Prognosis

The evaluation of a patient would be incomplete without an initial and periodic assessment of short- and long-term prognosis. However, the likelihood of survival can be determined reliably only in populations and not in individual patients. Numerous factors have been used as prognostic indicators including demographics (age, sex, race), symptoms (New York Heart Association [NYHA] classification), comorbidities (hypertension, diabetes, cachexia, anemia, and renal and hepatic dysfunction), and objective clinical parameters (e.g., ejection fraction, left ventricular size, volume, mass and shape, exercise capacity, and serum levels of sodium, norepinephrine, renin, B-type natriuretic peptide, uric acid, angiotensin II, aldosterone, tumor necrosis factor-alfa, endothilin). Multivariate analysis of these variables has helped to identify the most significant predictors of survival, and prognostic models have been developed and validated.[220][221][222][223][224][225][226][227] However, all existing models to predict the risk of death or need for urgent transplantation have features that may limit their applicability. Hemoglobin A1c was also found to be an independent progressive risk factor for cardiovascular death, hospitalization, and mortality, even in nondiabetic patients.[228]

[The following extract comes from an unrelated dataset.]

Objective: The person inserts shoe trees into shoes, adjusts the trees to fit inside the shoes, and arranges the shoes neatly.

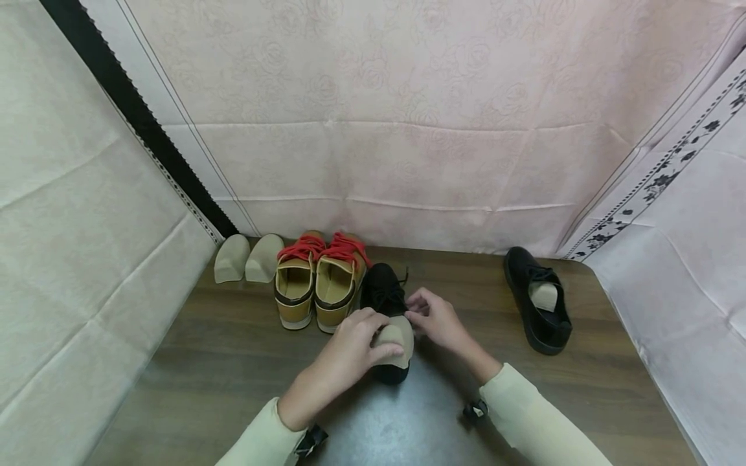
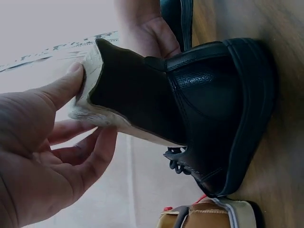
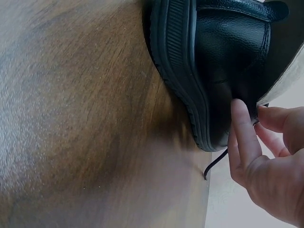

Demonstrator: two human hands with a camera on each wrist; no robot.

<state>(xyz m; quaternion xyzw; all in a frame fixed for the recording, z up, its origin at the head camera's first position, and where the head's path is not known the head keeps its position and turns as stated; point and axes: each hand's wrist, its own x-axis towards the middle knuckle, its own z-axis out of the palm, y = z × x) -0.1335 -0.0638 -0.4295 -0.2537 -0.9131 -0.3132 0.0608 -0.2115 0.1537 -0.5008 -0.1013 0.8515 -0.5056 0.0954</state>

The most comprehensive prognostic model is the Seattle Heart Failure Model. The Seattle Heart Failure Model external link opens in a new window This model has been implemented as an interactive program that employs the Seattle Heart Failure Score to estimate mean, 1-, 2-, and 5-year survival and the benefit of adding medications and/or devices for an individual patient.[222]

Despite standard medical therapy the survival for patients with end-stage heart failure is poor.

Despite optimal medical therapy including cardiac resynchronization therapy, only 65% of patients in NYHA class 4 are alive at a mean follow-up of 17 months.[229]

The 5-year survival in patients with stage D heart failure is only 20%.[230]